128

Building data pipelines in Kotlin, using Akka and Kafka

 6 years ago
source link: https://www.kotlindevelopment.com/data-pipelines-kotlin-akka-kafka/
Go to the source link to view the article. You can view the picture content, updated content and better typesetting reading experience. If the link is broken, please click the button below to view the snapshot at that time.

The purpose of this post is three-fold:

  • to evangelize Kotlin for enterprise use-cases;
  • to raise awareness about Akka and the ecosystem around it among Java and Kotlin developers;
  • to give credit to the JVM, making it possible to mix&match various technologies.

Context

Kotlin had a pretty busy year in 2017. Google announced official support for the language on Android. It got selected as a candidate for the programming language of the year. According to StackOverflow, Kotlin was growing so quickly, it "had to be truncated in the plot", while they created statistics. More and more server frameworks are adding support for Kotlin, e.g. Spring or Vert.x. And JetBrains is also working on Kotlin multiplatform, promising that we can compile the same code to multiple target platforms: JVM, JS, & Native (e.g. iOS).

So it seems like Kotlin is the perfect language for building your Next Big Thing with. 🙂

But you might have existing projects running in production, and you don't want to reimplement everything from scratch, just because Kotlin is awesome. Well, there is one particular use-case that I want to cover today, which I find very well suited for experimentation: writing integration code between your existing software components. Chances are that you have a bunch of services that expose some APIs over HTTP, also that you use message queues, relational databases, etc. Let's say you want to build an analytics component that polls one of your services, writes data into a message queue for later analysis, then, after post-processing, updates statistics in a SQL database.

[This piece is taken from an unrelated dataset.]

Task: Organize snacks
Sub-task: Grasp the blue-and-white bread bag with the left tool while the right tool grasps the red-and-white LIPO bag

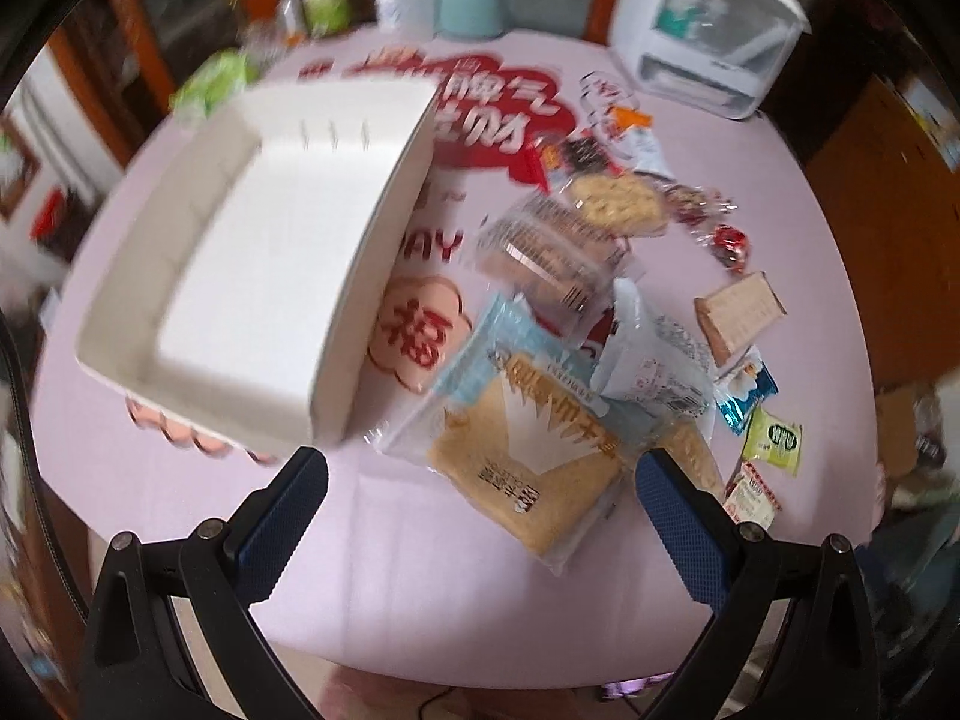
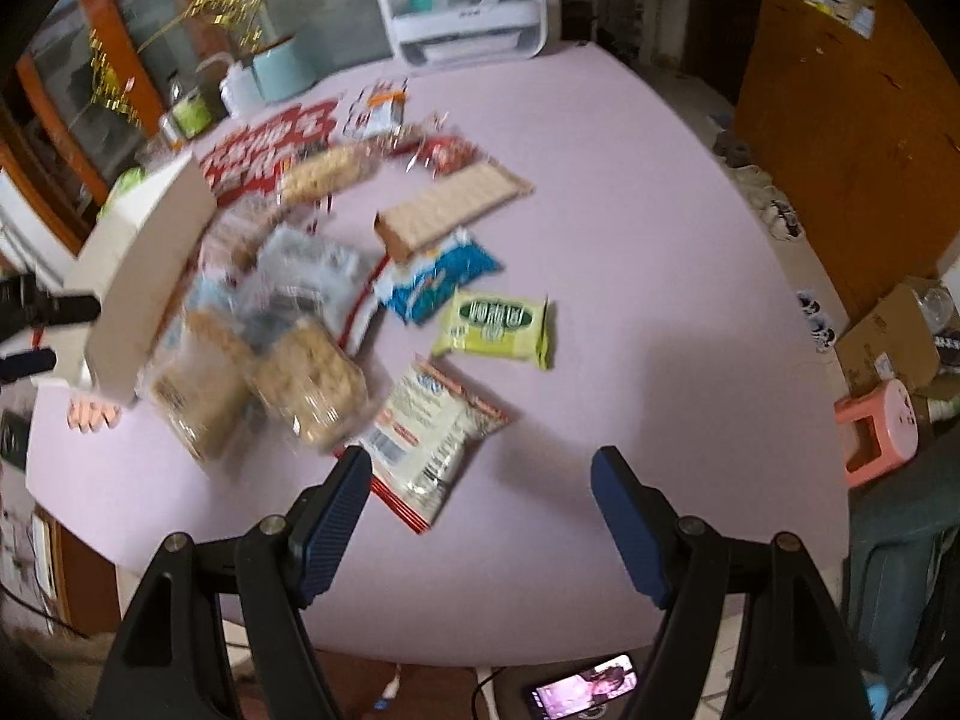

Introducing Kotlin GitHub monitor

For demonstration purposes, I've built an app that polls GitHub's events API, and monitors the whole Kotlin organization so I can keep track of what's going on with the development of the language.

The app has the following functionality:

  • polls GitHub and watches for new events;
  • writes all events into a Kafka topic for later use;
  • reads events from Kafka and filters out PushEvents;
  • updates a Postgres database with: who pushed changes, when, into which repository.

I intentionally tried to keep the code very simple, omitting a few things that you probably would have implemented in case of production use, like recovery from errors, retires, metrics, etc.

Stack

As a foundation, I used the Akka toolkit, more specifically Akka Streams and a companion project called Alpakka. The former is general purpose stream processing library (implementing the Reactive Streams specification), and the latter is a collection of connectors and tools to build data integration between various technologies (e.g. AWS S3, MongoDB, or Google Cloud Pub/Sub).

Akka originates from the Scala ecosystem (also, most of its source code is written in Scala), but has a full-fledged Java API, making it possible to use it from Kotlin seamlessly. Usually, a lot of things can be expressed much more simply when you use the Scala API vs the Java API, but here's the catch: Kotlin has very nice language features and some syntactic sugar, making the two APIs almost identical, in terms of ergonomy.

This post is not intended to be a "getting started guide for Akka Streams", so I won't explain how Akka Streams works in detail, but you don't have to fully understand what happens under the hood to be able to follow the code. There are basically two things that you have to remember: data is moving from Sources to Sinks. If you are familiar with RxJava, Source roughly translates to Observable and Sink to a specialized Observer.

Let's write code!

The entry point of our application is a regular Java main function:

fun main(vararg args: String) {
  val system = ActorSystem.create()
  val materializer = ActorMaterializer.create(system)

  val gitHubClient = GitHubClient(system, materializer)
  val eventsProducer = EventsProducer(system, materializer)
  val eventsConsumer = EventsConsumer(system)
  val pushEventProcessor = PushEventProcessor(materializer)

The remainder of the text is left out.